In 2019, in the bearish blockchain and crypto market, Himanshu and Pranav decided to back Elrond as they felt the team had a strong background and was executing its vision quickly.
“At this time, Ethereum’s layer 1 was struggling with scalability problems. Elrond had built the proof of concept for an adaptive state sharding model to address these issues, and also had a strong team background. So, we went into their code, and it checked all our boxes,” Himanshu adds.
The Woodstock Fund team
Covalent, Biconomy, and Terra Virtua
Woodstock has also invested in Covalent, the blockchain data analytics startup founded by Ganesh Swami, as it was solving the challenge of blockchain data accessibility and usability.

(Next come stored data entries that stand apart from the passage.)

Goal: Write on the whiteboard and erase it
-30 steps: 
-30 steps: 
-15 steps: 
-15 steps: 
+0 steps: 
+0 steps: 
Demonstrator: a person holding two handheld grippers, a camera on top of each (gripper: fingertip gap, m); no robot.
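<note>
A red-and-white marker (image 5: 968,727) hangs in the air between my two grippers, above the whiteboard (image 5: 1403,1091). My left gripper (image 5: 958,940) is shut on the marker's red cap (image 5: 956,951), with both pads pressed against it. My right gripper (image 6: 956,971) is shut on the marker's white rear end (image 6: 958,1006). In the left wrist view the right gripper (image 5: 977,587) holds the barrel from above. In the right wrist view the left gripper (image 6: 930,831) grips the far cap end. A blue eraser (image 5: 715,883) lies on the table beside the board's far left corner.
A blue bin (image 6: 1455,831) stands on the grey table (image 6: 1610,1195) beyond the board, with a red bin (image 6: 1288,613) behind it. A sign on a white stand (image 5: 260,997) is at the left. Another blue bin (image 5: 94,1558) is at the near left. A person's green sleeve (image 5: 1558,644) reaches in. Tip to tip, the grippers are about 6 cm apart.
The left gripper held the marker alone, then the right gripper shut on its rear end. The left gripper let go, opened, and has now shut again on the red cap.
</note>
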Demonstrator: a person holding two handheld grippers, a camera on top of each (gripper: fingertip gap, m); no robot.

Covalent allows developers to integrate the startup’s unified API in blockchain products and allow users to easily view historical transactions and account balances, among others.
Biconomy is another Indian founder-led startup that ticked all of Woodstock’s boxes.
Started by Aniket Jindal, Ahmed Al-Balaghi, and Sachin Tomar, Biconomy provides APIs that enable simple and customised transaction journeys for developers to abstract away blockchain complexities through gas-efficient meta-transactions.
Now that NFTs have become the talk of the blockchain world, Woodstock is investing in and helping build success for the likes of Terra Virtua, Persistence, Ethernity, and other global startups.
Speaking about Terra Virtua, which is a collectibles platform across mobile, AR, and VR, Pranav says:
“Many projects have become ecosystems, and Terra Virtua is one example. We invested in them before NFTs became a trend as we saw the potential for building containers around collectibles and gamifying the experience around them. Now, Terra Virtua has gone even further by helping digital creators raise funds, creating brand showcases, integrating payment gateways, etc.”
Complexities in the blockchain space
Understanding DLT and its potential still remains complex for those investors unfamiliar with the space.
For instance, with Ethereum 2.0’s scaling protocol on the horizon, it has become increasingly difficult to predict the future of governance and community across blockchain projects.
“Innovation around scaling is fundamental. And while Ethereum 2.0 may address some of the issues, our thesis is that the world will be multi-chain. Ethereum can become the global settlement layer, but in the context of multi-chain interoperability, other chains such as Elrond will also become valuable,” Pranav says, adding:
“Bridges between certain blockchains or between blockchains and traditional enterprise markets will also create a large market.”
Bullish investor outlook
The duo believe that in the last 12 months, large investors have become more open to understand the DLT space.
According to them, investors now believe blockchain and crypto projects are not speculative asset classes, but have real potential to transfer value through blockchain transactions.
In the first half of 2021, blockchain and crypto sectors globally attracted almost double the amount of capital from venture capital, private equity, and mergers and acquisitions compared to the whole of 2020, according to Statista.
In the first six months of 2021, these sectors attracted $8.7 billion.
“Traditional funds are opening up and getting more clarity on this. Convincing them is not required any more, but some of them may be still waiting for more regulatory clarity, at least in India. Now, the UX for average users needs to catch up for more mainstream adoption to kick in,” says Himanshu.
While the nation waits for regulatory clarity on the classification and treatment of crypto, investor confidence and inflow of foreign investment in Indian firms like CoinDCX and CoinSwitch Kuber from the likes of B Capital Group, a16z and Coinbase Ventures could be an indicator of a bullish outlook towards the future of India’s crypto market.